Wetenschappelijke hypocrisie
Misschien is het een beroepsdeformatie, maar ik heb de wetenschappelijke methode altijd een intuïtieve manier gevonden om naar de wereld te kijken. Eerst bedenk je hoe iets zou kunnen werken, vervolgens test je een aantal keer of dit zo is, en tenslotte trek je conclusies uit de resultaten van je tests. En ik denk dat ik niet de enige ben die dit intuïtief vindt: volgens mij vinden wij dit stiekem allemaal. Want is deze methode niet precies hetzelfde als de manier waarop we de wereld om ons heen verkennen? Wanneer elke keer het licht aangaat als je het lichtknopje induwt, zal je concluderen dat je met het knopje het licht aan kan doen. Als je met de bus consequent eerder op je werk bent dan met de fiets, zal je zeggen dat de bus sneller is. En ga zo maar door.
Niet geheel toevallig hebben onze manier van de wereld verkennen en de wetenschappelijke methode dan ook iets gemeenschappelijk. Om met Richard Dawkins te spreken: it works, bitches. Inderdaad. De telefoon in je hand, de auto waar je in rijdt, de medicijnen die je inneemt: allemaal producten van de wetenschappelijke methode, en allemaal werken ze. Net zoals het lichtknopje.
Het verbaast me dan ook hoeveel mensen het leeuwendeel van de uitkomsten en producten van de wetenschappelijke methode omarmen, maar zodra er een uitkomst is die van hen verlangt om hun beeld van de wereld wat aan te passen, deze uitkomst ogenblikkelijk verwerpen en de methode (die hetzelfde is als voorheen) bekritiseren.
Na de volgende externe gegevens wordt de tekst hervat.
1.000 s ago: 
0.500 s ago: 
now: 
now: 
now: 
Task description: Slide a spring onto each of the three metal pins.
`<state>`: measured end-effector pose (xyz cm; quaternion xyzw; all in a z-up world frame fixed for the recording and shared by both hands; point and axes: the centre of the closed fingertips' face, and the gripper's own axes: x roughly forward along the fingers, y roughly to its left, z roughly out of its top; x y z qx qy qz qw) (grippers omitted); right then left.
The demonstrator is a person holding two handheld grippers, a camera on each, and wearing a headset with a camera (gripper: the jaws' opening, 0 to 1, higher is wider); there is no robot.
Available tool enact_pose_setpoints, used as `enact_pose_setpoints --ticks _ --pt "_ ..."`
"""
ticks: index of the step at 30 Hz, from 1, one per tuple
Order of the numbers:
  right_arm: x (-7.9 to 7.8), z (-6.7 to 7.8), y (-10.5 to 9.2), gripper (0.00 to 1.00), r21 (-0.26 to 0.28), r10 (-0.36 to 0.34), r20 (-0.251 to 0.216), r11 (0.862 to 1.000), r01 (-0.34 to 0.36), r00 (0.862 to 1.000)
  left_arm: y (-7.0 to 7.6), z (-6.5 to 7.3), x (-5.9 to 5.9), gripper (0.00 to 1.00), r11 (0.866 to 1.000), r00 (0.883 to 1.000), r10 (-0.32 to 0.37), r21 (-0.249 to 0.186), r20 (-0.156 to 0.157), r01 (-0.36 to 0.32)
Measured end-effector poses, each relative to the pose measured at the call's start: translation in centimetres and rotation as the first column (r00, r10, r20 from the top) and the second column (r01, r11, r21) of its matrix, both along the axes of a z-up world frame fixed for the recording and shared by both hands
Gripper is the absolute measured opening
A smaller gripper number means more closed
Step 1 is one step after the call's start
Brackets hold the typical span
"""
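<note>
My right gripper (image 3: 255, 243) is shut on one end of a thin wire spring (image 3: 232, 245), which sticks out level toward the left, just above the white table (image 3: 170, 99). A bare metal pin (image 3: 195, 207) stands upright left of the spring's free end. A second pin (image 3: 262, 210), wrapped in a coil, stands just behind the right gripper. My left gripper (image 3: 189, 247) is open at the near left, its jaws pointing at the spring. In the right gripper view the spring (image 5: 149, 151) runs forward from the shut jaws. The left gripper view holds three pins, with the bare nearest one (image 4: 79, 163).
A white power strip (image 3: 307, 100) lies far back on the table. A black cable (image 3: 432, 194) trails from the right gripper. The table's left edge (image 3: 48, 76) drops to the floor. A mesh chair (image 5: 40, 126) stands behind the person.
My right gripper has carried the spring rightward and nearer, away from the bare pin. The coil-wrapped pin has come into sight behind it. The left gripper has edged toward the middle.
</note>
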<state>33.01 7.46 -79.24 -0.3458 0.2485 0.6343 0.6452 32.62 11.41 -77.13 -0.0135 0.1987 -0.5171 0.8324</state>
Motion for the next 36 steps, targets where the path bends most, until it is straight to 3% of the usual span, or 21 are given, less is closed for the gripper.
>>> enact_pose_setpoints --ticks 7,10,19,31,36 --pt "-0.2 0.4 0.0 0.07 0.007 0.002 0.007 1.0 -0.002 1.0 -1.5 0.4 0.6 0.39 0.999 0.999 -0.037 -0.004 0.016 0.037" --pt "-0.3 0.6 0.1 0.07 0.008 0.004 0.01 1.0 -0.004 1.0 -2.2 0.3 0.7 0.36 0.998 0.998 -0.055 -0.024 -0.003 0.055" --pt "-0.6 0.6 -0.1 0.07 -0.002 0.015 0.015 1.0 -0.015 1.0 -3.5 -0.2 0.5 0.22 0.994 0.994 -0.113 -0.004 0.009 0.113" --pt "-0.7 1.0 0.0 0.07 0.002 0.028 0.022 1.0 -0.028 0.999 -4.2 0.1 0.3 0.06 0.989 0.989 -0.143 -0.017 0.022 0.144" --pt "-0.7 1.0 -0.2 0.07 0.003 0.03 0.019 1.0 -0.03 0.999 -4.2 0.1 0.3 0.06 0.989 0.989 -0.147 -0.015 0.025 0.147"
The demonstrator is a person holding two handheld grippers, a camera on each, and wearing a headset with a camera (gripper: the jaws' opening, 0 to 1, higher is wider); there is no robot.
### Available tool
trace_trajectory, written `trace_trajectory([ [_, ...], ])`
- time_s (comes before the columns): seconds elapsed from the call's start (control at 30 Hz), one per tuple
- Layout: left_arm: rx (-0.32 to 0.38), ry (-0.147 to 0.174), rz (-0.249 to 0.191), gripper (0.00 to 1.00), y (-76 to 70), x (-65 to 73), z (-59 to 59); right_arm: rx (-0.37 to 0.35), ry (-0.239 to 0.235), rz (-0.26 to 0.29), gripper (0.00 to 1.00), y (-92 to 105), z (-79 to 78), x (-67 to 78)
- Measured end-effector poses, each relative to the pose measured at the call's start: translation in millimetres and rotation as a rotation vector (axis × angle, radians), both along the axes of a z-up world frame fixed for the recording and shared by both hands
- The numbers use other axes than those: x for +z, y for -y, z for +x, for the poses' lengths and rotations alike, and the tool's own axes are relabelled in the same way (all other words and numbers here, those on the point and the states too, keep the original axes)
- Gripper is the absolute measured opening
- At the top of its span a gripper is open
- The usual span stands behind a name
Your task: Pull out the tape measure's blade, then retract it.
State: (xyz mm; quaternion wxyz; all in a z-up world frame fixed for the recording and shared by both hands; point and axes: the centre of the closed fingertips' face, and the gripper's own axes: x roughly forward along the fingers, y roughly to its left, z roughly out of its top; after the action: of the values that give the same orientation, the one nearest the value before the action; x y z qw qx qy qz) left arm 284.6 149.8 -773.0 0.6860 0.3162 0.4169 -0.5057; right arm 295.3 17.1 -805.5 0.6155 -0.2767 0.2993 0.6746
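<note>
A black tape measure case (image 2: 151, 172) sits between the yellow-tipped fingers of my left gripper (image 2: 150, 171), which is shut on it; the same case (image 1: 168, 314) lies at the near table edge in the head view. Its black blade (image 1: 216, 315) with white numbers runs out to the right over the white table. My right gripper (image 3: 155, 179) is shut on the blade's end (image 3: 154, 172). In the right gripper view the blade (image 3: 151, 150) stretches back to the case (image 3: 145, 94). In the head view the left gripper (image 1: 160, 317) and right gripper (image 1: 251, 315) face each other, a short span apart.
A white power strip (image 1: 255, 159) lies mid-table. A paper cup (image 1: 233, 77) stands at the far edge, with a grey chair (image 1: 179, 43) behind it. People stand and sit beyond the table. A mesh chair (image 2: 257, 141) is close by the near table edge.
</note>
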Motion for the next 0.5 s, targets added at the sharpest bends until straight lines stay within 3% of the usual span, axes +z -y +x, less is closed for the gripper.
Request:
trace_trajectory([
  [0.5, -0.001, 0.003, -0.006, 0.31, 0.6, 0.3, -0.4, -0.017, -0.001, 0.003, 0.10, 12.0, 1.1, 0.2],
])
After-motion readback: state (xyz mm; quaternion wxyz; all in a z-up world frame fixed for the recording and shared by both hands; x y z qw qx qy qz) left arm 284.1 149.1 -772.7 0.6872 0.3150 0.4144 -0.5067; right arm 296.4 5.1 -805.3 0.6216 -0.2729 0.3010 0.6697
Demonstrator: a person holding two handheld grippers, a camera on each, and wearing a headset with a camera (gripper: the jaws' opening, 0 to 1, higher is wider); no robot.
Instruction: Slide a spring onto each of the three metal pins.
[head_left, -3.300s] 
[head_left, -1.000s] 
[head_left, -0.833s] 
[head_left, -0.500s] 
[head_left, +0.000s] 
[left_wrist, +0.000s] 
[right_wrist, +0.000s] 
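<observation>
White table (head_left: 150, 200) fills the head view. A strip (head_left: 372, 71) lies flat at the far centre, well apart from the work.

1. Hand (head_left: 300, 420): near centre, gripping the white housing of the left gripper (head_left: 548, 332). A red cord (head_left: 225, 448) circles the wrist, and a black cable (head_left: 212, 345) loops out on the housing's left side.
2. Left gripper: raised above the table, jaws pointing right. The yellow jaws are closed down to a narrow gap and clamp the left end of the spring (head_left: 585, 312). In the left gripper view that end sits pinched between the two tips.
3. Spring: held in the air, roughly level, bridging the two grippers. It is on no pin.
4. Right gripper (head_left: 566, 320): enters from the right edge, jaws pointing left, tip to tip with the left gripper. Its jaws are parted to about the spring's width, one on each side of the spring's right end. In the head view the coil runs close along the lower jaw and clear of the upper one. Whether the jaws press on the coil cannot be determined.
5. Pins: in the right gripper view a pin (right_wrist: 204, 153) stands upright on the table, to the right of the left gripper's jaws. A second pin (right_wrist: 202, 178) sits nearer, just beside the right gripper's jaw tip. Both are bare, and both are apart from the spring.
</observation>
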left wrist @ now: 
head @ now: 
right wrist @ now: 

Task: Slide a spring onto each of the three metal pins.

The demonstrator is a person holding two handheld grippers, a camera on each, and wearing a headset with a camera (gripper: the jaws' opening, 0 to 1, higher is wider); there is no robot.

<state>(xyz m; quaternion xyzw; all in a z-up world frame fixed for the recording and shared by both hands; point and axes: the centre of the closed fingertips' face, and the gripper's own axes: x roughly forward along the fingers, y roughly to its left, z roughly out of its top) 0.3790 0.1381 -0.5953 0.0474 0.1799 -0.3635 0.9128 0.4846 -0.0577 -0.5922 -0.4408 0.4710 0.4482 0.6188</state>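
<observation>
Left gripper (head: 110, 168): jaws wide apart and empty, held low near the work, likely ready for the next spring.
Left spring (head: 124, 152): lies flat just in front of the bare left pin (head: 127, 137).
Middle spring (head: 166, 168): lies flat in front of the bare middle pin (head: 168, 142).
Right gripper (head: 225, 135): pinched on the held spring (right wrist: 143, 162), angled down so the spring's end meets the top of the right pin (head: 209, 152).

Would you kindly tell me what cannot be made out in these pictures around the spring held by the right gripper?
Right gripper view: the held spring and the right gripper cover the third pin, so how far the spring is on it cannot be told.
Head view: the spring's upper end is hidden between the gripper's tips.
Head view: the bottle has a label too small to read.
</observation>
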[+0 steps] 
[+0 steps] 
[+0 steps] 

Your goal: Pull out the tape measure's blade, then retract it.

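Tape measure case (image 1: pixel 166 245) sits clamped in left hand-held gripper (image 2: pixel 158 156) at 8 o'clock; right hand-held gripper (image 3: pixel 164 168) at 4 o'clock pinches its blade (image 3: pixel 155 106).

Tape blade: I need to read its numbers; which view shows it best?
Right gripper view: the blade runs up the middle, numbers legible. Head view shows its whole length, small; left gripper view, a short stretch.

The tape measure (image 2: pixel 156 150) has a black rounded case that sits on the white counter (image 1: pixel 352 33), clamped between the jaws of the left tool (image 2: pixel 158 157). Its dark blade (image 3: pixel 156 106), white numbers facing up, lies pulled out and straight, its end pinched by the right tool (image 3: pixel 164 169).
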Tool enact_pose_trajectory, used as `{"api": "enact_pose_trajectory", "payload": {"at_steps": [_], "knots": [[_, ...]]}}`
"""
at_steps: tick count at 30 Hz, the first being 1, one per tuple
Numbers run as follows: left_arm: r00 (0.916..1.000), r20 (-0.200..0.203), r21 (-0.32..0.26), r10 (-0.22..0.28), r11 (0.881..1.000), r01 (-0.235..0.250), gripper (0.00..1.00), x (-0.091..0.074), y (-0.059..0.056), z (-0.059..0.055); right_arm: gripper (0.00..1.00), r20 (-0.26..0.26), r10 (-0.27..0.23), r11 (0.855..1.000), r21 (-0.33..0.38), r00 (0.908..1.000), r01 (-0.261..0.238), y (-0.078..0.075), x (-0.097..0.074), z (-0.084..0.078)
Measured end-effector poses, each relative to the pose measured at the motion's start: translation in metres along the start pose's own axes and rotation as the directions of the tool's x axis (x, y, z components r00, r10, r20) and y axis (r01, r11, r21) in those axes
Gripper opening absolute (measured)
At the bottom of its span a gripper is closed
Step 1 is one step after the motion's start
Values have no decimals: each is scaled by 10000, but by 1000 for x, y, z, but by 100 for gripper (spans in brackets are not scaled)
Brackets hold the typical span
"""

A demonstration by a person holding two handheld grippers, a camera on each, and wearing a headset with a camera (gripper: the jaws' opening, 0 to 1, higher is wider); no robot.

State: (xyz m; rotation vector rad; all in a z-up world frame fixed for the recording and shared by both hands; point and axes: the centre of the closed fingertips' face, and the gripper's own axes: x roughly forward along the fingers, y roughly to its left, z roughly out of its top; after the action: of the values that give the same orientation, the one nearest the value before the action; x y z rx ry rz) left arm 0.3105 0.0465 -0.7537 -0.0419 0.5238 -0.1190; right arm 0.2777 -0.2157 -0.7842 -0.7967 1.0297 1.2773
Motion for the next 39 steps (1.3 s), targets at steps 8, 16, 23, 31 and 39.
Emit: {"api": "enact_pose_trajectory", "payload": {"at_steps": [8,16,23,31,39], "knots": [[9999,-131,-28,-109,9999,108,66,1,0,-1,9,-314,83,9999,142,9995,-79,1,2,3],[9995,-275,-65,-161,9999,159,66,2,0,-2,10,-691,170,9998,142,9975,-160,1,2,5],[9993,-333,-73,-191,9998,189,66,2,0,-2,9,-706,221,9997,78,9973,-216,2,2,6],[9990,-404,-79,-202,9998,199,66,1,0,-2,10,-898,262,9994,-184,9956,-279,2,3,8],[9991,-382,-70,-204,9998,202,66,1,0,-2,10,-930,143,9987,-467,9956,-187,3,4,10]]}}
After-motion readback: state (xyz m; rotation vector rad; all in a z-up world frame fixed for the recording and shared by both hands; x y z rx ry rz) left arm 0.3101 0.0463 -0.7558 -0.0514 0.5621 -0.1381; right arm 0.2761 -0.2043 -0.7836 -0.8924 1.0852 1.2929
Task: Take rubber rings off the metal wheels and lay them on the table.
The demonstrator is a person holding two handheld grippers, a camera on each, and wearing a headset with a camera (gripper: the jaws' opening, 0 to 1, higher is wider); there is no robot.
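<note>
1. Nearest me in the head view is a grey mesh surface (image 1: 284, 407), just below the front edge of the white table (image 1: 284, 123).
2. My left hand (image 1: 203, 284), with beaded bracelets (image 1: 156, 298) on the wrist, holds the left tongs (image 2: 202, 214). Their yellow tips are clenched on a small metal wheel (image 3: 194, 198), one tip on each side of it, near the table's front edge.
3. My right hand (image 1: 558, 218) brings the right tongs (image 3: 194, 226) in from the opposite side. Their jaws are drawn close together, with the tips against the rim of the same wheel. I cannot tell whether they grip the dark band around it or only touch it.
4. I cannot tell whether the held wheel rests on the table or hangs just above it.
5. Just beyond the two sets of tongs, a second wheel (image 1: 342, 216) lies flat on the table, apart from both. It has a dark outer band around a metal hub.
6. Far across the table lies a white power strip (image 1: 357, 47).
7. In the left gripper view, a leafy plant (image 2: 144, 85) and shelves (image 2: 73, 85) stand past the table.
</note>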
Concrete voorbeelden maken pijnlijk duidelijk hoe absurd en hypocriet deze manier van denken is. Zo zijn er mensen die dagelijks gebruik maken van hun fijne buienradar-app om te zorgen dat ze niet nat worden, maar tegelijkertijd klimaatverandering ontkennen. Terwijl de informatie van de aankomende regenbui uit precies hetzelfde soort model komt als de klimaatmodellen waarmee klimaatverandering wordt voorspeld. Nog wranger: mensen die door middel van een CT-scan met een vroege diagnose van kanker gered worden, om vervolgens bij het naar buiten lopen van het ziekenhuis uit te kramen dat de aarde maar een paar duizend jaar oud is. Opportunistische hypocrisie, gezien dat een CT-scan gebruik maakt van radioactiviteit: een atoomkern verandert van samenstelling waarbij straling vrijkomt die we gebruiken om de scan te maken. En dit is exact hetzelfde gegeven dat gebruikt wordt bij radiometrische datering, het dateren van de aarde: wanneer ditzelfde proces in de atoomkern namelijk op natuurlijke wijze gebeurt (radioactief verval), geeft de hoeveelheid vervallen kernen aan hoe lang dit proces al bezig is, met andere woorden, hoe oud bijvoorbeeld een stuk rots, en daarmee dus ook de aarde, is.
De lijst met voorbeelden is schier eindeloos. Het is alsof je aan het einde van de loopband in een autofabriek staat die één type auto maakt, en bij elke identieke auto die van de band rolt zegt ‘ah dat is een auto’, totdat dezelfde auto in het paars langskomt en zegt: ‘Hè nee, dat is geen auto. Lelijk paars, dat kan niet kloppen. Ik geloof niet dat er paarse auto’s bestaan.’ Dit selectief wegwuiven van een uitkomst (een paarse auto in dit geval) van een methode waar je de overige producten wel van accepteert en gebruikt omdat het je uitkomt, is buitengewoon dom en hypocriet. Maar erger nog: je vertraagt de ontwikkeling voor de rest van ons met je opportunistisch geneuzel. En dat is eeuwig zonde.